Nurses are struggling because emergency departments are filling with sicker patients, not only because of COVID but also because people have delayed seeking medical care for fear of catching the virus, Harsch says.

People are arriving in full cardiac arrest or with infections that have become septic. More people seem to be overdosing on opioids, have attempted suicide or are experiencing other mental health emergencies, Harsch says.

The severity of patients’ conditions puts even more pressure on the emergency staff.

Increasing support

In her own hospital, Harsch is increasing the emotional support that’s always been part of her job.

She can no longer stand alongside a nurse who is leading a resuscitation team for the first time, guiding her through it. Instead, she waits outside the resuscitation room and answers questions.

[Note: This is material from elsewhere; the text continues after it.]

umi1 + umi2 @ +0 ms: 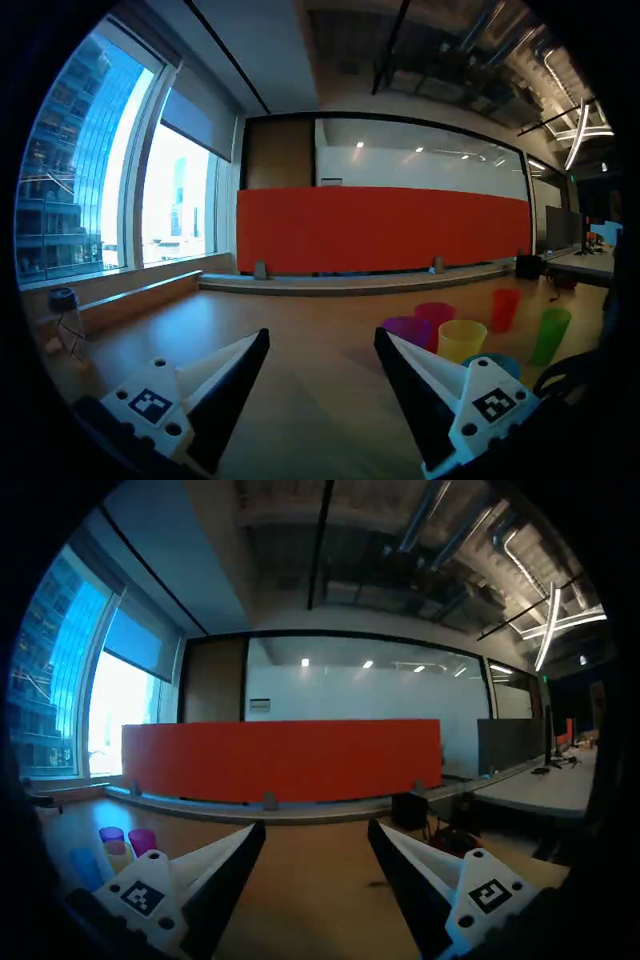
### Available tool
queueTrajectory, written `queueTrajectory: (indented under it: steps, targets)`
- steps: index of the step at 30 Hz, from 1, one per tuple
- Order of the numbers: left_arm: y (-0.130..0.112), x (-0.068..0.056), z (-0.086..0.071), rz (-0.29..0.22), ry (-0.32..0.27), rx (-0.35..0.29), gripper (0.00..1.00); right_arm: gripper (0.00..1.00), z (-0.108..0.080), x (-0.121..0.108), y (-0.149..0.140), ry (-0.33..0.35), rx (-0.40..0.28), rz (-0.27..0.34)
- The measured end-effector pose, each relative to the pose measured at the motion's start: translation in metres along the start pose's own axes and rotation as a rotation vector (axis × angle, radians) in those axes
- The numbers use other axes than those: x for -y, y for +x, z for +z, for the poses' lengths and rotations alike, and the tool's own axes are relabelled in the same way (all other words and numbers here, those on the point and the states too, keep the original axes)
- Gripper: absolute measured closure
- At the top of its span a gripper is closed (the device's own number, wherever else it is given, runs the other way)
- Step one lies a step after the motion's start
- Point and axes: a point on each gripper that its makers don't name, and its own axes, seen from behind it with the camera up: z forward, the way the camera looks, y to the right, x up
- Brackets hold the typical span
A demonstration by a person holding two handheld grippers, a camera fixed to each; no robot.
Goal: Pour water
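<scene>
Several colored cups (462,340) stand clustered on the wooden table (320,416), just right of the left gripper (320,332), whose fingers are spread apart and hold nothing. The right gripper (316,825) is likewise released and empty, with the cups low at its left.

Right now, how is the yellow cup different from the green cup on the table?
The yellow cup looks wider and squatter; the green cup looks slimmer and taller. The yellow cup stands close beside the purple cup, while the green cup stands apart, farther right, near the red cup. Both are translucent plastic, upright with the mouth up, on the wooden table.
</scene>
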Motion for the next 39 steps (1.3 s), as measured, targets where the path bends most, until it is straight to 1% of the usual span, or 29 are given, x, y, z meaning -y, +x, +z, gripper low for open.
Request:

She can’t put her hand on the shoulder of a colleague who’s had a difficult shift or hug her colleagues, patients or the family members of those who have died.

“These things are hard not to be able to do. It’s a huge loss,” she says.

In her own hospital, Harsch is increasing the emotional support that’s always been part of her job.

But Harsch has found other ways to communicate support.

She spends extra time walking through the department, checking on nurses’ mental and emotional health. She asks more purposeful questions, not just about how their shift went but also how their lives are going. She makes herself available for those who send her private messages and need to talk.

Harsch has long loved what she calls the “chaotically organized” atmosphere of the emergency department, which stands in stark contrast to her early career as an ICU nurse, where patients were already diagnosed and being treated.

She recognizes, however, that the intense nature of emergency work is emotionally challenging, particularly now, when people are isolated.

That’s why Harsch leaves gift cards at the triage station, or in the tray containing code supplies, with notes on them: “Bad shift? Have a coffee on us.”

Nurses need to talk, Harsch says. “I feel like our place in that, as the clinical nurse educators in our department, has just intensified. There’s no solutions for what we’re going through — it’s just venting.”

Venting helps

Harsch does her own venting to husband Terry Harsch, a pastor, and her three grown daughters.

“I’ve become quite a good crier, I have to say. It’s a great release. My husband is very good at listening,” she says.

Although they can now see their daughters and grandchildren only by Zoom, the Harsches still gather as an extended family. They have weekly calls. Recently, they played an escape room game over Zoom for one daughter’s birthday.

“It was excellent,” she says.

Harsch finds the isolation hard. To reduce her stress, she resigned as president of the emergency association before her term was up in August.

“It was too much to juggle that and my own staff,” she says. “I made the decision that if I am going to lay awake at night, I am going to lay awake at night thinking of my own staff and what I am doing for them.”

Harsch also quilts, sews, makes cards and plays piano and guitar — all vital creative outlets that restore her spirit.

Cycling and riding motorbikes, whenever possible, also help keep her positive.

Harsch tries to focus on what she can do during the pandemic instead of what she can’t. She loves encouraging others to embrace the same attitude.

“What gives me hope is watching people find the ‘can-dos,’” she says.

Laura Eggertson is a freelance journalist based in Wolfville, N.S.